Write out each line below exactly as it appears.

DATA PROVIDED: Begin

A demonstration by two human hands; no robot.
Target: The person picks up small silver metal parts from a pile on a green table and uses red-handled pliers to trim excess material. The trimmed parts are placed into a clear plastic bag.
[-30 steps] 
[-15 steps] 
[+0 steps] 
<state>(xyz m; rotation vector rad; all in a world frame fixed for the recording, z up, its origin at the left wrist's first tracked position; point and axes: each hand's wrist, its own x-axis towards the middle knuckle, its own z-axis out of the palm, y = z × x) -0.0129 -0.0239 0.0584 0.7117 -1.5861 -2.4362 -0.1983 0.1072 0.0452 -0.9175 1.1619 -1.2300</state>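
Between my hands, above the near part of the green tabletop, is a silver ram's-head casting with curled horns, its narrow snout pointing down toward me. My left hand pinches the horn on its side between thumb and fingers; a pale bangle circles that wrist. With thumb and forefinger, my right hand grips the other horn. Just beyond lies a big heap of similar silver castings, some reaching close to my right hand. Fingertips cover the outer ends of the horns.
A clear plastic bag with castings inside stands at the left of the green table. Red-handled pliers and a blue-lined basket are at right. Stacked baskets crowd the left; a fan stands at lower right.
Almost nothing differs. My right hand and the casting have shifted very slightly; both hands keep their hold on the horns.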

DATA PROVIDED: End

OUTPUT FOR THIS TASK:
A demonstration by two human hands; no robot.
Target: The person picks up small silver metal parts from a pile on a green table and uses red-handled pliers to trim excess material. The trimmed parts are placed into a clear plastic bag.
[-30 steps] 
[-15 steps] 
[+0 steps] 
<state>(xyz m; rotation vector rad; all in a world frame fixed for the recording, z up, its origin at the left wrist's first tracked position; point and axes: each hand's wrist, its own x-axis towards the middle knuckle, its own z-axis out of the palm, y = z × x) -0.0129 -0.0239 0.0584 0.7117 -1.5861 -2.4362 -0.1983 0.1072 0.0452 -0.9175 1.1619 -1.2300</state>
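Between my hands, above the near part of the green tabletop, is a silver ram's-head casting with curled horns, its narrow snout pointing down toward me. My left hand pinches the horn on its side between thumb and fingers; a pale bangle circles that wrist. With thumb and forefinger, my right hand grips the other horn. Just beyond lies a big heap of similar silver castings, some reaching close to my right hand. Fingertips cover the outer ends of the horns.
A clear plastic bag with castings inside stands at the left of the green table. Red-handled pliers and a blue-lined basket are at right. Stacked baskets crowd the left; a fan stands at lower right.
Almost nothing differs. My right hand and the casting have shifted very slightly; both hands keep their hold on the horns.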

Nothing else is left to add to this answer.